I will reflect in my remarks on the nature of emergency power and human rights.
In times of emergency, necessity becomes the only test against which we judge the laws. Our usual standards of reasonableness or proportionality do not apply. If there really is an emergency, we do what is necessary to defeat its causes and to manage its consequences. When I say “we”, I do not mean only the Government; I mean all of us. Every citizen has a duty to do what is needed—in the old language, in defence of the realm. In short, all of us do what we need to do for the public good.
All that applies only if there is a genuine emergency. Unfortunately, we are all too familiar with Governments claiming the need for emergency powers when there is no emergency at all, but just an opportunity. That is emphatically not the case now. There is no doubt that we face the gravest threat to public health, and to our economic health and wellbeing, that we have seen in our lifetimes.
There is, of course, concern about the scope of the extraordinary powers in the bill. Powers to ban events and public gatherings will impede our freedom of movement, and powers to detain people who are suspected of being infectious represent significant interference with our right to liberty. Freedom of movement, freedom of public assembly and the right to liberty are modern human rights.
Are our ancient conventions that come from Cicero, about necessity and emergency powers, negated by modern human rights law? No, they are not; they are accommodated in our modern human rights law. If they are properly understood, there need be no conflict between emergency powers and human rights.

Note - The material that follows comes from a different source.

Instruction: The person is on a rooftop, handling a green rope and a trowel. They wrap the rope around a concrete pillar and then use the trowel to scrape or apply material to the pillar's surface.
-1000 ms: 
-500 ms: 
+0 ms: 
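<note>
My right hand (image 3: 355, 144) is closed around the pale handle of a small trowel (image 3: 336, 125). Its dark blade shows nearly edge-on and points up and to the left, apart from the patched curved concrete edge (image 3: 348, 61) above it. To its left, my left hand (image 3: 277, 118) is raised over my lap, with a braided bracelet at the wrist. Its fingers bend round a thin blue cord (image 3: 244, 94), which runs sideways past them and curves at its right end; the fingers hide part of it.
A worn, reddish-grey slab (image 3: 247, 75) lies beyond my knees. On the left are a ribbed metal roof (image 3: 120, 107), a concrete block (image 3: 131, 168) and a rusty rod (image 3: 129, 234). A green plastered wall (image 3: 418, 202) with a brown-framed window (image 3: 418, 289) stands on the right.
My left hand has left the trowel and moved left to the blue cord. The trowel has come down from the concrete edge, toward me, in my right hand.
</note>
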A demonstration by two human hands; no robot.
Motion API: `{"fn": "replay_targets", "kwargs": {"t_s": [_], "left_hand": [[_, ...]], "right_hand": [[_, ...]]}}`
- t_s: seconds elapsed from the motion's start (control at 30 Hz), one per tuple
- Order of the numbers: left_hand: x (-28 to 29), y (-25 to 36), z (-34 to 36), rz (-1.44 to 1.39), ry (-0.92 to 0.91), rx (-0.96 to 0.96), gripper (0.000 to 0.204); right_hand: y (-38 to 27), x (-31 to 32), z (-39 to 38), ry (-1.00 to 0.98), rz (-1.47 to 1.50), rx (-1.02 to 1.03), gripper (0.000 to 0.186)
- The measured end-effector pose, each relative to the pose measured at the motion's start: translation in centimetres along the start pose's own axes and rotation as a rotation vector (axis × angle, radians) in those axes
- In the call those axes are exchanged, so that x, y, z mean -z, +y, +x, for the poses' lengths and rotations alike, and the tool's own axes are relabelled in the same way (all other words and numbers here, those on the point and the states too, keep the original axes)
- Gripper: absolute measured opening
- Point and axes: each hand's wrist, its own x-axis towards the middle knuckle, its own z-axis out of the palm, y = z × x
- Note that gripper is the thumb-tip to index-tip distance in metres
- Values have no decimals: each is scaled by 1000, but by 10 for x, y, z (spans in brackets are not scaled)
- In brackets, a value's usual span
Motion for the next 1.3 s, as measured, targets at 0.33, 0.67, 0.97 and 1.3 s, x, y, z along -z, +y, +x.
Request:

For example, one of our most fundamental human rights is the right to life. It is in article 2 of the European convention on human rights, and it is enshrined in the United Kingdom’s Human Rights Act 1998. It is a powerful right, because it imposes broad-ranging and wide-sweeping duties on Governments and public authorities—duties to protect life. In an emergency such as we are in, if it is necessary to detain infectious persons in order to protect life, so be it. Likewise, if it is necessary to ban events or public gatherings in order to protect life, so be it. In a public health emergency, those are best understood not as interferences with human rights, but as steps that are necessary in order to preserve the fundamental right to life itself.

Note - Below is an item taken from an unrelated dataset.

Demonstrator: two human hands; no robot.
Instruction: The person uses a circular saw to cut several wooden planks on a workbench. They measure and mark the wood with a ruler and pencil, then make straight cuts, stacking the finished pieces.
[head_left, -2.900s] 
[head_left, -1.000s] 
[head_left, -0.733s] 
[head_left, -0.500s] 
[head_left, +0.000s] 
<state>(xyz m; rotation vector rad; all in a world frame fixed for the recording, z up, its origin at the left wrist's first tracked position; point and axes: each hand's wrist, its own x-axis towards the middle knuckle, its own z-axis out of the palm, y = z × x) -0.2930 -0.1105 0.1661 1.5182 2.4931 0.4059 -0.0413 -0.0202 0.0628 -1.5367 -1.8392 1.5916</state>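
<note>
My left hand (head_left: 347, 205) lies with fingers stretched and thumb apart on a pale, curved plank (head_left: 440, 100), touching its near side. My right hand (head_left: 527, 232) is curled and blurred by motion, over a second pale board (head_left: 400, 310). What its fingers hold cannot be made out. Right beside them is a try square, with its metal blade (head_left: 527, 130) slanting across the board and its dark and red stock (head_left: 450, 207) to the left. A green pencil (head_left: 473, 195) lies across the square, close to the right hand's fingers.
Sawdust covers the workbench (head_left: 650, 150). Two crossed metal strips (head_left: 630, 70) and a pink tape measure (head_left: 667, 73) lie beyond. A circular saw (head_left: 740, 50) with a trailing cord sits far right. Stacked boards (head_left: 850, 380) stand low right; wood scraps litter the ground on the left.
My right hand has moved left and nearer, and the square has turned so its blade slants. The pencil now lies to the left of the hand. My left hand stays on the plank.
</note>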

None of that means that there is no more rule of law or that we should throw our critical faculties out the window and stop scrutinising Government. None of it means that ministers, or anyone else, have licence to act arbitrarily. However, it does mean that the standard against which we must judge the legality, the prudence or the propriety of Government actions and decisions changes. In a crisis—in an emergency such as this—that standard is strict necessity. The questions is not whether this is a reasonable thing for a Government ordinarily to do. The question is this: does the Government need this power?
Seen in that light, the issue of how long the extraordinary powers should last becomes somewhat axiomatic. They will last for as long as they are needed. If they are necessary, they will persist, but as soon as they cease to be necessary, they must lapse and be repealed. None of us knows how long the coronavirus crisis will last, so let us not get overly fixated on sunset provisions or arbitrary time limits on the statutory powers. The powers are necessary now, and they are necessary for the time being. They will continue to be necessary for as long as the crisis endures. For all those reasons, we should all back the bill today.